COUNTY OF LOS ANGELES, a political subdivision of the State of California, Petitioner, v. SUPERIOR COURT of the State of California, County of Los Angeles, Respondent. T.G.I. CONSTRUCTION CORP., a corporation, Welton Becket Associates, a corporation, The Luckman Partnership Inc., a corporation, Levine & McCann (aka Syska & Hennessy), a corporation, Olive View Medical Center Architects & Engineers, a Joint Venture, Golden Bear Concrete Company, a corporation, American Fidelity Fire Ins. Co., a corporation, Real Parties in Interest.

B 002260.

Decided: May 14, 1984

Coleman & Farrell by John P. Farrell, Los Angeles, for petitioner. No appearance for respondent. Monteleone & McCrory by Philip C. Putnam, Los Angeles, for real party in interest T.G.I. Const. Corp. Elser, Edelman & Dicker by Patrick M. Kelly, Robert M. Young, Harry W.R. Chamberlain, II, Otis D. Wright, II, Los Angeles, for real party in interest Welton Becket Associates. Kirtland & Packard by Karl A. Keener, Los Angeles, for real party in interest The Luckman Partnership, Inc. Allen, Matkins, Leck, Gamble & Mallory by George J. McDowell, Los Angeles, for real party in interest Levine & McCann (Syska & Hennessy).

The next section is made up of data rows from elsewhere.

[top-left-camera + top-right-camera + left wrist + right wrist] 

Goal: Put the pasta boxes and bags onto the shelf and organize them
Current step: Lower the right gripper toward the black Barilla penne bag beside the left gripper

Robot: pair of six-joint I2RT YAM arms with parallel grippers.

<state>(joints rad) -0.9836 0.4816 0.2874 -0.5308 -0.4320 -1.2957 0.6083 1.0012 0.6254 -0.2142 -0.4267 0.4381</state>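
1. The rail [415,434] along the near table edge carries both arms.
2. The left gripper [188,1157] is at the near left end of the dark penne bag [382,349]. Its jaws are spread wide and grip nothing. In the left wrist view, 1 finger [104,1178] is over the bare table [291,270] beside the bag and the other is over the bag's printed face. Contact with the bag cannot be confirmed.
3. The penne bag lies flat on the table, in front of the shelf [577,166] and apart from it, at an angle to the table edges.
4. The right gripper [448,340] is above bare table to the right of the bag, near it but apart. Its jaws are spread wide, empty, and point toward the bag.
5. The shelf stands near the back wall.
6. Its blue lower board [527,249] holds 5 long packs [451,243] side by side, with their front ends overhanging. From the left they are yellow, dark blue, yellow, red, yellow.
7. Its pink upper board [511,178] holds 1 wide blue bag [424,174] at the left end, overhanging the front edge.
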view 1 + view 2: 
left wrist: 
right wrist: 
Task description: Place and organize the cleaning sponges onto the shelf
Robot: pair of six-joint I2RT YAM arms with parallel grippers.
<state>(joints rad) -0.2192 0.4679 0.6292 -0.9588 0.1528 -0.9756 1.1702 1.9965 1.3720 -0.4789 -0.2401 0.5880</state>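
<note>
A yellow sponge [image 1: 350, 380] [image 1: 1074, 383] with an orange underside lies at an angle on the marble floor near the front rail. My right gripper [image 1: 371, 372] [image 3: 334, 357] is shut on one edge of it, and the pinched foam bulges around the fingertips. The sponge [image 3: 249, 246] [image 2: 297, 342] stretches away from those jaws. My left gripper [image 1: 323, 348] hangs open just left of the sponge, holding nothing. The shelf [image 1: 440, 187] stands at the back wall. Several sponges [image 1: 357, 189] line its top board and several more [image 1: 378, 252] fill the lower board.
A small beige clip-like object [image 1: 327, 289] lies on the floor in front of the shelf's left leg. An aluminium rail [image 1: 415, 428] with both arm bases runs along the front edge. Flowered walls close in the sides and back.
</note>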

The County of Los Angeles (County) by a petition for a writ of mandate seeks a determination that Code of Civil Procedure sections 877 and 877.6 1 do not operate to bar its action for indemnity.   We grant the petition.

The County contracted with a group of business entities and individuals operating as a joint venture (hereafter known as Architect) 2 to provide architectual and engineering services for the design and construction of a medical center.

County thereafter utilized Architect's plans to solicit bids for the construction work.   Eventually the County hired TGI Construction, Corporation (hereafter known as TGI) to perform the initial foundational and structural work according to Architect's plans.

In doing the work TGI encountered difficulties which resulted in unanticipated costs and a delay in completing the job.   TGI filed suit against, inter alia, County and Architect seeking approximately $2,300,000 in damages, for breach of contract.   The breach of contract allegedly consisted of the County's furnishing inaccurate and defective plans and failing to timely act upon TGI's requests for change orders.

TGI in its action against Architect alleged that Architect was negligent in preparation of the plans upon which TGI had predicated its successful bid.   Additionally, TGI named as a defendant, a subcontractor, Golden Bear Concrete, whose failure to perform its work cost TGI approximately $260,000.

County cross-complained against Architect alleging that under the contract Architect had “warranted to perform [its] services in a non-negligent manner and in accordance with the standards of the architectural and engineering professions.”   County averred that to the extent that TGI had suffered damages as a result of its reliance on Architect's plans, those damages were the result of Architect's negligence and breach of contract.

County's cross-complaint alleged that its contract with Architect had created a special relationship between the two parties and that any damages suffered by TGI were “․ due to the active negligence of [Architect] arising out of [its] failure to adequately and responsibly carry out [its] duties under [its] contract with the County.   Any acts or omissions by [County], however, were in reliance on the [Architect's] performance of [its] duties and were passive in nature.”  (Emphasis added.)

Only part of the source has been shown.